Польский опус известного режиссера еще раз доказал, что перелицовка классики — увлекательный, но очень опасный путь.
Идея переписывать хрестоматийные тексты, особенно ярко заявившая о себе в Германии, с некоторых пор стала пользоваться большой популярностью и в Польше. За лексическую переделку классики взялись в последние годы Гжегош Яжина, Майя Клечевская, Ян Клята и другие представители новой польской режиссуры. Теперь к польской компании режиссеров-литераторов примкнул Андрей Могучий. В варшавском Драматическом театре (Teatr Dramatyczny) он на основе пьесы Пушкина и либретто оперы Мусоргского поставил собственный вариант «Бориса Годунова». Премьера спектакля открыла международный фестиваль «Варшава Центральная», получивший в этом году подзаголовок «Стигматы тела».
Когда к переписыванию античных пьес или Шекспира приступал Хайнер Мюллер, его «Медея» или «Гамлет» излучали мощную (хотя и деструктивную) энергию современной поэзии. Андрей Могучий, переводя «Бориса Годунова» на бытовой язык, не только лишает подлинник поэтического заряда, но и сильно сужает его смысловой потенциал. Философствования варшавского Годунова (в этой роли выступил Адам Ференцы) изобилуют банальностями типа: «История — это набор неподтвержденных фактов». А осовременивание языка сводится к его огрублению: Годунову и придворным очень нравится употреблять популярное как в русском, так и в польском языке энергичное слово на букву «х» — во всех его словосочетаниях и вариантах.
Спектакль начинается с эффектной сцены: в большом, мрачном пространстве, заполненном старыми бочками и лесами, прожектор высвечивает силуэт маленького мальчика.

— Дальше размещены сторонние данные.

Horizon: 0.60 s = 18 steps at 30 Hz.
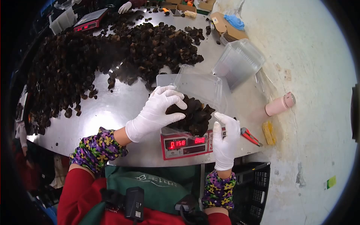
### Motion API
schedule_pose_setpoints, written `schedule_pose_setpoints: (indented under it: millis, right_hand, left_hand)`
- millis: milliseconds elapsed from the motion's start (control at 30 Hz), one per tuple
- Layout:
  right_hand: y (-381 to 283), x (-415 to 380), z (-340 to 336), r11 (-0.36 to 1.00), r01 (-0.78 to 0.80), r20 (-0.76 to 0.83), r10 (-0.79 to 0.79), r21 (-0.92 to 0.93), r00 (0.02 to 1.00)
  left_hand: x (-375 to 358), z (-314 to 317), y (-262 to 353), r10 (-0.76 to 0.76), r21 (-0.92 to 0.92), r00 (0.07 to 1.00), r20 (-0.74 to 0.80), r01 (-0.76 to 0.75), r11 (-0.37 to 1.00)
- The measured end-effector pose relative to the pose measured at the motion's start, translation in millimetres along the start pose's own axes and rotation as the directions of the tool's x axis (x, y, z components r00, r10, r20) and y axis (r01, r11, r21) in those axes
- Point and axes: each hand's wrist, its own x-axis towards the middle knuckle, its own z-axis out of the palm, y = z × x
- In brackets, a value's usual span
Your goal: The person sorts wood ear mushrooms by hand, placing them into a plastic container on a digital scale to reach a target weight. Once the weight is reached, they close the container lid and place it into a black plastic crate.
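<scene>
A clear plastic box point(173, 131) filled with dark wood ear mushrooms point(197, 116) rests on the red scale point(186, 151), its lid point(198, 88) folded back. The scale's display reads 0.158. My left hand point(159, 110), in a white glove, curves over the left side of the mushrooms, with some of them between thumb and fingers. At the box's right edge is my gloved right hand point(226, 140), thumb and forefinger parted, its fingertips close to the mushrooms and nothing visible between them.
A big heap of mushrooms point(71, 63) spreads over the metal table point(93, 112). Stacked clear boxes point(240, 62) stand at the right, with a pink bottle point(279, 105), a red utility knife point(250, 136) and a yellow sponge point(269, 132) nearby. Another scale point(90, 20) and another person's gloved hand point(125, 7) are behind.
</scene>
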Motion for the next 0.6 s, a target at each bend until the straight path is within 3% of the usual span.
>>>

Дмитрий перепрыгивает с бочки на бочку, но ему так и не удастся сбежать от палачей, представленных здесь безликими, одетыми в одинаковые шляпы и длинные черные кожаные плащи энкавэдэшниками. Совершив очередное убийство, они запечатлевают себя на снимках вместе со своими жертвами. Например, с датским принцем Иоганном: Могучий дописал сюжетную линию Ксении, выведя на сцене ее жениха, которого по приказу царя убивают на наших глазах.
«Борис Годунов» прочитан Могучим как история современной войны за нефтяные ресурсы. Поэтому главным обыгрываемым реквизитом спектакля становятся бочки. На бочках построен Кремль; в бочках стоят бояре в финальной сцене спектакля. Пимен набирает из бочки черную жидкость, чтобы начертить на лбу Годунова крест. В вожделенной жидкости обмывает руки сам царь, а в сцене коронации вместо плаща на него надевают трубы. «Все посылают своих детей на грязные войны», — говорит Годунов, напоминающий тут мафиозного владельца нефтегазовой компании. В ответ князь Шуйский (Кшиштоф Майхшак), видимо, чтобы казаться более зловещим, картинно напрягает мышцы.
Нехитрые аллюзии на современную Россию, расхожесть многих приемов и метафор не позволяют спектаклю выйти за рамки нарочитой злободневности. И все же постановка впечатляет своим размахом и оформлением (сценография и костюмы Михаила Платонова). Почти постоянно звучит музыка, написанная Александром Маноцковым (это разные песнопения — от православных до польских народных). На сцене кружатся вереницей плакальщицы, закутанные в странные одежды. К их поясам прицеплены то куклы, то снаряды. Эффектная монументальность постановки во многом искупает ее прямолинейную иллюстративность и некоторую хаотичность.
Но есть в этом спектакле и еще один по-настоящему сильный элемент, открывающий иные, выходящие за рамки злободневности перспективы: это образ отрока. Прекрасно играющая Дмитрия Доминика Клюзняк (она же Федор, а в финале — маленький юродивый) своим почти немым присутствием на сцене воплощает ту вечную беззащитность ребенка перед лицом истории, которая говорит зрителю куда больше, чем любые слова современного, грубого и исковерканного языка.